Goal of the exercise
Please could you give again the lines from the one holding "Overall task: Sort" through the final line of the data below, exactly, with no other lines?

==== Supplied information ====

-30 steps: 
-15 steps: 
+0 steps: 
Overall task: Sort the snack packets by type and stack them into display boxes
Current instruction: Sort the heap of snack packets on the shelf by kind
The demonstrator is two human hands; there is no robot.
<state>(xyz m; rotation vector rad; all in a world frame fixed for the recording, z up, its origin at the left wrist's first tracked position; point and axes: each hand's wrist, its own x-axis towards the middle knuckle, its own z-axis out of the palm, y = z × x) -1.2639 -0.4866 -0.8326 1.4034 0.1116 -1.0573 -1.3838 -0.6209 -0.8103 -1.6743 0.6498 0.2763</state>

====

Completed exercise
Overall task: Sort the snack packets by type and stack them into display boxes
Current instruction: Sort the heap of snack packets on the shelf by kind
The demonstrator is two human hands; there is no robot.
<state>(xyz m; rotation vector rad; all in a world frame fixed for the recording, z up, its origin at the left wrist's first tracked position; point and axes: each hand's wrist, its own x-axis towards the middle knuckle, its own z-axis out of the palm, y = z × x) -1.2639 -0.4866 -0.8326 1.4034 0.1116 -1.0573 -1.3838 -0.6209 -0.8103 -1.6743 0.6498 0.2763</state>

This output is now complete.